* **TASK TO COMPLETE**
Pull each line containing "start" out of the listing below.

* **DATA SECTION**
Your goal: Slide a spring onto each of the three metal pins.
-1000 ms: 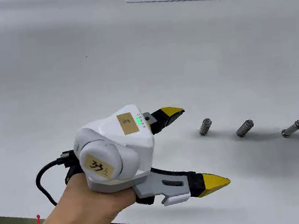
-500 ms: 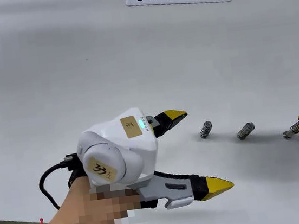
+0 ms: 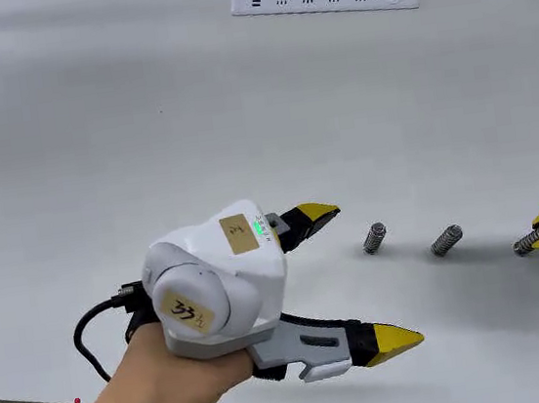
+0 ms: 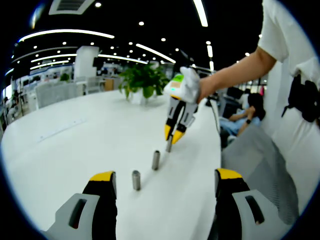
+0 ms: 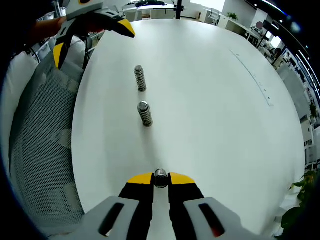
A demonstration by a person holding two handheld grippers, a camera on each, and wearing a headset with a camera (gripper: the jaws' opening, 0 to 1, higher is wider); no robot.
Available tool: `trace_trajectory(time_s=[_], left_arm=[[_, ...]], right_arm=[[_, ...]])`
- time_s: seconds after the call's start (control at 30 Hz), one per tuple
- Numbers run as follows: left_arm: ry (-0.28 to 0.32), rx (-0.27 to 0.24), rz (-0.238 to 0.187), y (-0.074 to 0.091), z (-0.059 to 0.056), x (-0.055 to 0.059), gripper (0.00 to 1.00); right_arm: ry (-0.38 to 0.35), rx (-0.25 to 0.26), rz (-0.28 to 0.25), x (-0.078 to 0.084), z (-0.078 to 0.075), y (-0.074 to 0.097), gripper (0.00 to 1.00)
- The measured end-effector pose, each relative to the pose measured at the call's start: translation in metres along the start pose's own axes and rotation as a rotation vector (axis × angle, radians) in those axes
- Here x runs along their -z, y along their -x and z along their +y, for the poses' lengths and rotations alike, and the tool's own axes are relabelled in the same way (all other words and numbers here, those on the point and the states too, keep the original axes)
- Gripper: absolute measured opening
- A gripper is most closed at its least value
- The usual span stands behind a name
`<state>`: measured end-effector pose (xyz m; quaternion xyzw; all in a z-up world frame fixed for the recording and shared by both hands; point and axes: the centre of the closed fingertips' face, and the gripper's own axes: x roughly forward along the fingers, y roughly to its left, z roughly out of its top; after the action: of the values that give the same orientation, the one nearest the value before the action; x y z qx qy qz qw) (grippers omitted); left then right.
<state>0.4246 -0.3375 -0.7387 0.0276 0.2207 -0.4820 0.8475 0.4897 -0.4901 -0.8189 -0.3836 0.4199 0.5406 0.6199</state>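
The white table (image 3: 143, 129) bears a power strip (image 3: 324, 0) far off, and a spring-wrapped pin (image 3: 374, 238) near a second spring-wrapped pin (image 3: 445, 240).

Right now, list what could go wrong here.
The right gripper pinches the grey spring-wrapped metal pin with just its yellow tips; the pin could slip out.
The open left gripper sits near two loose spring-wrapped pins; a sweep might roll them across the smooth white table.
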Motion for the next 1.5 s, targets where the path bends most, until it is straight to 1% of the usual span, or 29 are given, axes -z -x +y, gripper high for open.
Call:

* **SOLUTION TO THIS PROBLEM**
- time_s: seconds after the call's start (control at 30 Hz), one per tuple
- The measured end-effector pose, each relative to the pose measured at the call's start: translation in metres along the start pose's own axes and rotation as a rotation vector (axis × angle, radians) in those axes

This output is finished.